» Task requirements
From the first line to the last, set down the data exactly as given.
======== Data shown
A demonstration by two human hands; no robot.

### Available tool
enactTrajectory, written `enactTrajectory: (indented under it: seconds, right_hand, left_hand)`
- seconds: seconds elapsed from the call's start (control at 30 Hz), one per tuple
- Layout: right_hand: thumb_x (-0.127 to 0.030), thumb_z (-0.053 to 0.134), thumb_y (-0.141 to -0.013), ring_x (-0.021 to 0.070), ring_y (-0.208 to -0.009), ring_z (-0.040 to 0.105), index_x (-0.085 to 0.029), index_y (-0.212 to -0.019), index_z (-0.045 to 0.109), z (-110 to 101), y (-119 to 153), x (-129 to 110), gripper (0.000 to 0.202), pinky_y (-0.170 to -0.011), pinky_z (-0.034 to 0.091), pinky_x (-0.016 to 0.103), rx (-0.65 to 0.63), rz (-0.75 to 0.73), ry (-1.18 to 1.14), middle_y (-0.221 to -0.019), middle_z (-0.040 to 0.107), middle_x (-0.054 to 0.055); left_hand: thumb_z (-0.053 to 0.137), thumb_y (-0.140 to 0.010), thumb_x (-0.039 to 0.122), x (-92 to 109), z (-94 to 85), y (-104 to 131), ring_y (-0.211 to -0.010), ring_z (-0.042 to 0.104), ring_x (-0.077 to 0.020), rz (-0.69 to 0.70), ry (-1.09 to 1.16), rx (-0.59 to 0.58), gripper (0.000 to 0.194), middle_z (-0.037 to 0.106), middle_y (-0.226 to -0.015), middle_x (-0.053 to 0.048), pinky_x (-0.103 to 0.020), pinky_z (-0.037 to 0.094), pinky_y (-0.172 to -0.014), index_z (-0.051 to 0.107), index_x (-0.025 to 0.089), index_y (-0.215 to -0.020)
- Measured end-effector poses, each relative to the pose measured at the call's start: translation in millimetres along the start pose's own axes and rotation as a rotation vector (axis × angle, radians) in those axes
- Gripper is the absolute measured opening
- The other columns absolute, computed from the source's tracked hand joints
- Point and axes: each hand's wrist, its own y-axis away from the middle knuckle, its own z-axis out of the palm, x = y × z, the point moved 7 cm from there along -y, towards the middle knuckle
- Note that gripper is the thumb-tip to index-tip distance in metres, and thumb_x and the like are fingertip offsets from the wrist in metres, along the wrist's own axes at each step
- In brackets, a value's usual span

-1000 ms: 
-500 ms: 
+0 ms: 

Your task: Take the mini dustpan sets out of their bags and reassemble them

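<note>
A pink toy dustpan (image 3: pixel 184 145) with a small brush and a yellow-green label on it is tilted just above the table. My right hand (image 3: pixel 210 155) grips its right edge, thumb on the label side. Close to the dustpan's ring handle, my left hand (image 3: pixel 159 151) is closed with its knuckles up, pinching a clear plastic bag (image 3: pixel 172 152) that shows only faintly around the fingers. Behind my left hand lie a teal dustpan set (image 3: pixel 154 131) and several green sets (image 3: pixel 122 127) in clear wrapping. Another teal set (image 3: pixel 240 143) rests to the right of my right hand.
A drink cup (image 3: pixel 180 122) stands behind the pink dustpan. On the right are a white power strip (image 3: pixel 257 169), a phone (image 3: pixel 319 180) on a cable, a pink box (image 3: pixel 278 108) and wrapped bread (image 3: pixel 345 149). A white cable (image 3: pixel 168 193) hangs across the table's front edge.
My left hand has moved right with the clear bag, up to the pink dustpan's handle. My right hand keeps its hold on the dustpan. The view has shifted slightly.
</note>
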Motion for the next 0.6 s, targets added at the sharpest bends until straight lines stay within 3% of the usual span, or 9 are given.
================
» Exercise output
A demonstration by two human hands; no robot.

### Available tool
enactTrajectory, written `enactTrajectory: (indented under it: seconds, right_hand, left_hand)`
- seconds: seconds elapsed from the call's start (control at 30 Hz), one per tuple
- Layout: right_hand: thumb_x (-0.127 to 0.030), thumb_z (-0.053 to 0.134), thumb_y (-0.141 to -0.013), ring_x (-0.021 to 0.070), ring_y (-0.208 to -0.009), ring_z (-0.040 to 0.105), index_x (-0.085 to 0.029), index_y (-0.212 to -0.019), index_z (-0.045 to 0.109), z (-110 to 101), y (-119 to 153), x (-129 to 110), gripper (0.000 to 0.202), pinky_y (-0.170 to -0.011), pinky_z (-0.034 to 0.091), pinky_x (-0.016 to 0.103), rx (-0.65 to 0.63), rz (-0.75 to 0.73), ry (-1.18 to 1.14), middle_y (-0.221 to -0.019), middle_z (-0.040 to 0.107), middle_x (-0.054 to 0.055); left_hand: thumb_z (-0.053 to 0.137), thumb_y (-0.140 to 0.010), thumb_x (-0.039 to 0.122), x (-92 to 109), z (-94 to 85), y (-104 to 131), ring_y (-0.211 to -0.010), ring_z (-0.042 to 0.104), ring_x (-0.077 to 0.020), rz (-0.69 to 0.70), ry (-1.09 to 1.16), rx (-0.59 to 0.58), gripper (0.000 to 0.194), middle_z (-0.037 to 0.106), middle_y (-0.226 to -0.015), middle_x (-0.053 to 0.048), pinky_x (-0.103 to 0.020), pinky_z (-0.037 to 0.094), pinky_y (-0.172 to -0.014), index_z (-0.051 to 0.107), index_x (-0.025 to 0.089), index_y (-0.215 to -0.020)
- Measured end-effector poses, each relative to the pose measured at the call's start: translation in millimetres along the start pose's own axes and rotation as a rotation vector (axis × angle, radians) in those axes
- Gripper is the absolute measured opening
- The other columns absolute, computed from the source's tracked hand joints
- Point and axes: each hand's wrist, its own y-axis away from the middle knuckle, its own z-axis out of the palm, x = y × z, the point moved 7 cm from there along -y, towards the middle knuckle
- Note that gripper is the thumb-tip to index-tip distance in metres, and thumb_x and the like are fingertip offsets from the wrist in metres, along the wrist's own axes at each step
- In brackets, a value's usual span

-1000 ms: 
-500 ms: 
+0 ms: 

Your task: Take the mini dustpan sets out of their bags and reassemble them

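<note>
A pink toy dustpan (image 3: pixel 184 145) with a small brush and a yellow-green label on it is tilted just above the table. My right hand (image 3: pixel 210 155) grips its right edge, thumb on the label side. Close to the dustpan's ring handle, my left hand (image 3: pixel 159 151) is closed with its knuckles up, pinching a clear plastic bag (image 3: pixel 172 152) that shows only faintly around the fingers. Behind my left hand lie a teal dustpan set (image 3: pixel 154 131) and several green sets (image 3: pixel 122 127) in clear wrapping. Another teal set (image 3: pixel 240 143) rests to the right of my right hand.
A drink cup (image 3: pixel 180 122) stands behind the pink dustpan. On the right are a white power strip (image 3: pixel 257 169), a phone (image 3: pixel 319 180) on a cable, a pink box (image 3: pixel 278 108) and wrapped bread (image 3: pixel 345 149). A white cable (image 3: pixel 168 193) hangs across the table's front edge.
My left hand has moved right with the clear bag, up to the pink dustpan's handle. My right hand keeps its hold on the dustpan. The view has shifted slightly.
</note>
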Motion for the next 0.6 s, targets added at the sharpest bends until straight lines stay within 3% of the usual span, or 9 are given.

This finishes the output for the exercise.